Instructions for the task:
Show every line of the data where the word "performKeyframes" can be found.

————

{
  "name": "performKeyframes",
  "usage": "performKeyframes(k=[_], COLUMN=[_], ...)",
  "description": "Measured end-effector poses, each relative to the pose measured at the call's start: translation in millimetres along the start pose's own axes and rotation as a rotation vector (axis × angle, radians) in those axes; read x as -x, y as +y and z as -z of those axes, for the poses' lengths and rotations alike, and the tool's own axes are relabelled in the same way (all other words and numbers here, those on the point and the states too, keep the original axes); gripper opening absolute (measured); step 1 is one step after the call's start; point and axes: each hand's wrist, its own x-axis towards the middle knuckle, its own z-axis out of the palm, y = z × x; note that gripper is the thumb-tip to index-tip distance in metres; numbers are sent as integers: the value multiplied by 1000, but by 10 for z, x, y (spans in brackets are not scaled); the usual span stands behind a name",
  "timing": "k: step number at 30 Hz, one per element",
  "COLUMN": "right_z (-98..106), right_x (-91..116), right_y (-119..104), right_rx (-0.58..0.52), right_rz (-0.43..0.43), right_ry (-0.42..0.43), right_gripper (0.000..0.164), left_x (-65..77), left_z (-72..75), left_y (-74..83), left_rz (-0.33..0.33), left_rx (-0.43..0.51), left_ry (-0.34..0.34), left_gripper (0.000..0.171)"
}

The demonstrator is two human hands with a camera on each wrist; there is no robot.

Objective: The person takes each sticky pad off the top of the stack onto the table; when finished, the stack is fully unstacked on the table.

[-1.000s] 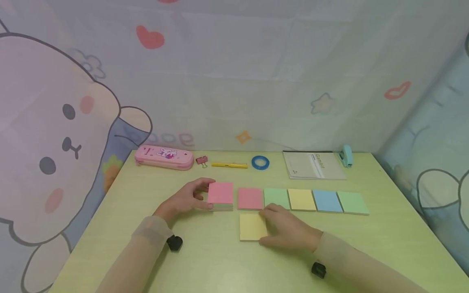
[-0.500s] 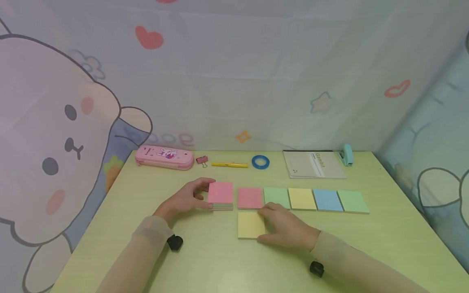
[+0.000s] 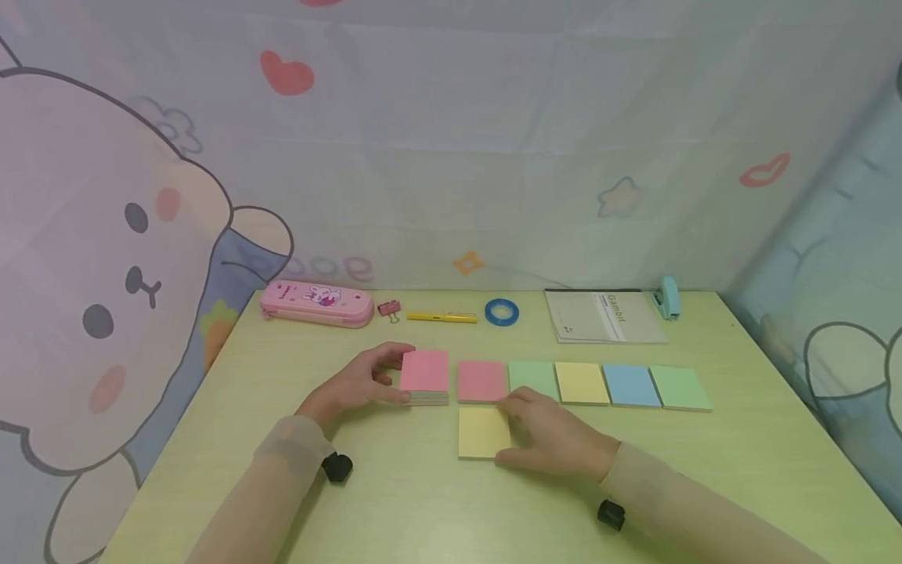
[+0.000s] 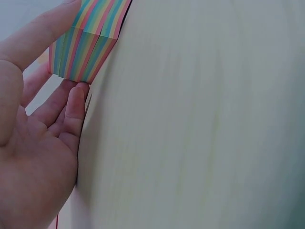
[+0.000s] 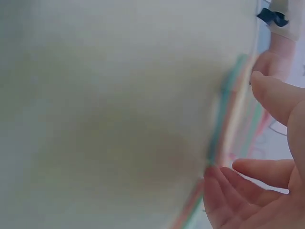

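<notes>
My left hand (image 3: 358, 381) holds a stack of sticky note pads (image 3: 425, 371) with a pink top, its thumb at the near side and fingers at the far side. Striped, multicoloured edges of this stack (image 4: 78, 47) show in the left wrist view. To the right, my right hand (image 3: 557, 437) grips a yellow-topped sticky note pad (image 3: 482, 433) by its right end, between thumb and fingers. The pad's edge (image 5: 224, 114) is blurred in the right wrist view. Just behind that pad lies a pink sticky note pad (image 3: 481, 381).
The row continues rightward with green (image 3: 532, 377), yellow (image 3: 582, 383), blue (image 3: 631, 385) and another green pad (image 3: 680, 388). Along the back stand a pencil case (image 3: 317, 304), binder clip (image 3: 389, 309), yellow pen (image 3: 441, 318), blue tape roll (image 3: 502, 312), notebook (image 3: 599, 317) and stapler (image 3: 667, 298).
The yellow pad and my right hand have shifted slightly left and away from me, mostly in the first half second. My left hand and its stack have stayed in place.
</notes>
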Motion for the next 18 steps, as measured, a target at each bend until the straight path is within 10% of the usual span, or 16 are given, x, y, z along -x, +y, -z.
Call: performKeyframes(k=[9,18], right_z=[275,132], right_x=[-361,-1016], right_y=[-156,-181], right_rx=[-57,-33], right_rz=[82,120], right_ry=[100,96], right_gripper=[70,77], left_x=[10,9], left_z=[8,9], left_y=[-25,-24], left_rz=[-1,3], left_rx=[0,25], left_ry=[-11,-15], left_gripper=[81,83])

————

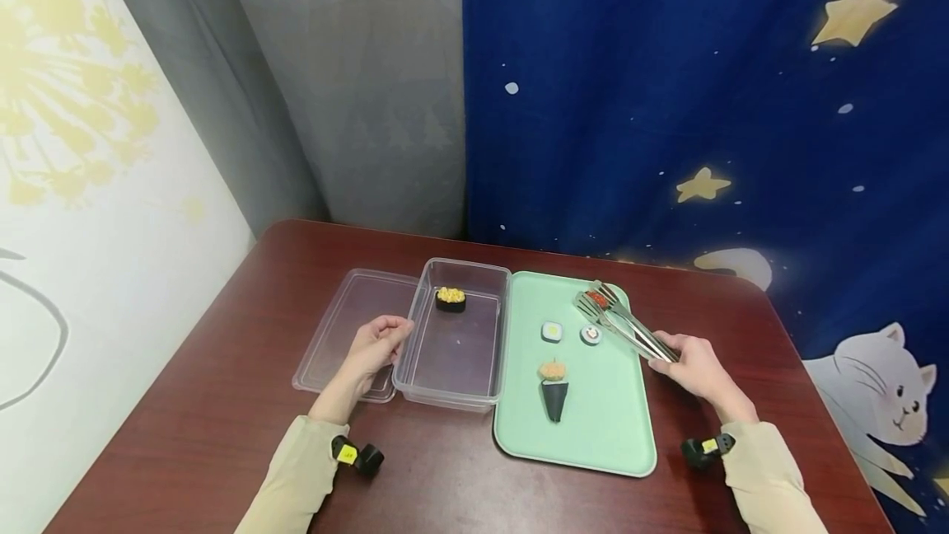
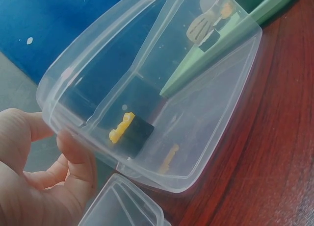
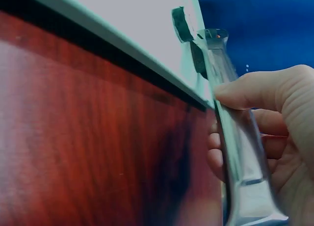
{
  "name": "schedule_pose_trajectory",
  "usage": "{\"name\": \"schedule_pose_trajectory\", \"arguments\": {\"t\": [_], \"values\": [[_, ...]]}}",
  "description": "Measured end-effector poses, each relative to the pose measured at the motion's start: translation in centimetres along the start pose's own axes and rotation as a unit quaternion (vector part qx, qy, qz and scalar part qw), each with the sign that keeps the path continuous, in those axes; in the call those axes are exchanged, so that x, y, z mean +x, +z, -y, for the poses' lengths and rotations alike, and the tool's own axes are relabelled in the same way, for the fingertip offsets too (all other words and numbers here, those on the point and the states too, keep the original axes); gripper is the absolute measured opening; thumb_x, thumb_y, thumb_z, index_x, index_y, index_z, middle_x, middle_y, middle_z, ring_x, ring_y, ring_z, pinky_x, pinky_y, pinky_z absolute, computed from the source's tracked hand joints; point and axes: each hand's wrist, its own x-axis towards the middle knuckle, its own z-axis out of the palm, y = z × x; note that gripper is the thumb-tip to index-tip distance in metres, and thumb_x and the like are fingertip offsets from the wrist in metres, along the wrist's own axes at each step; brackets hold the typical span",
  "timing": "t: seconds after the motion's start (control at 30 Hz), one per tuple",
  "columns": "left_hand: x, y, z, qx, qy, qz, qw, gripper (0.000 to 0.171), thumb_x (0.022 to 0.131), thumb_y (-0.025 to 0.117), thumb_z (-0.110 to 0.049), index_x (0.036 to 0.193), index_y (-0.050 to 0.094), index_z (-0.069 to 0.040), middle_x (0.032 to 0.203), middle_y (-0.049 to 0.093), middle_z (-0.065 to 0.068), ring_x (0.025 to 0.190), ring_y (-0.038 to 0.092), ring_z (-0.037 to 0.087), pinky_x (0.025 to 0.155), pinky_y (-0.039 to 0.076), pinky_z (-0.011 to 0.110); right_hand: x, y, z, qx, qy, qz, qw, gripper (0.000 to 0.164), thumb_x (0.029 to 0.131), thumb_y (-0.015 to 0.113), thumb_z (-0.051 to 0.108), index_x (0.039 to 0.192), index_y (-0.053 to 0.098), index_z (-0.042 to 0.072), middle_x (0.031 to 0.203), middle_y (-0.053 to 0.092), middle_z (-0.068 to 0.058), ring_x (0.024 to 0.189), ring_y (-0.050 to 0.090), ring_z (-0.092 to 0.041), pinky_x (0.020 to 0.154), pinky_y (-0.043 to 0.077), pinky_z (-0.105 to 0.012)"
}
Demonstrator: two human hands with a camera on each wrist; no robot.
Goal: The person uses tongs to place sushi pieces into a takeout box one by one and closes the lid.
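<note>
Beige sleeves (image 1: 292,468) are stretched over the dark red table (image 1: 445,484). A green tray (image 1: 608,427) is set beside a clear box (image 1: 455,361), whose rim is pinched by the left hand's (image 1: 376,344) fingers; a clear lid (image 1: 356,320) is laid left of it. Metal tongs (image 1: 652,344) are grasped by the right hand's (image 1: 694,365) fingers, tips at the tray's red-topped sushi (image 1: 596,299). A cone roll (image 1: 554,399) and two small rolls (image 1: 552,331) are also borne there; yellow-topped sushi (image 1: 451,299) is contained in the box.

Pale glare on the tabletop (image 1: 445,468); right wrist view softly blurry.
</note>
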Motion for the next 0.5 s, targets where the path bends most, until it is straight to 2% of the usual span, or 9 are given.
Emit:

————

Answer below:
  "name": "performKeyframes",
  "usage": "performKeyframes(k=[_], COLUMN=[_], ...)",
Call: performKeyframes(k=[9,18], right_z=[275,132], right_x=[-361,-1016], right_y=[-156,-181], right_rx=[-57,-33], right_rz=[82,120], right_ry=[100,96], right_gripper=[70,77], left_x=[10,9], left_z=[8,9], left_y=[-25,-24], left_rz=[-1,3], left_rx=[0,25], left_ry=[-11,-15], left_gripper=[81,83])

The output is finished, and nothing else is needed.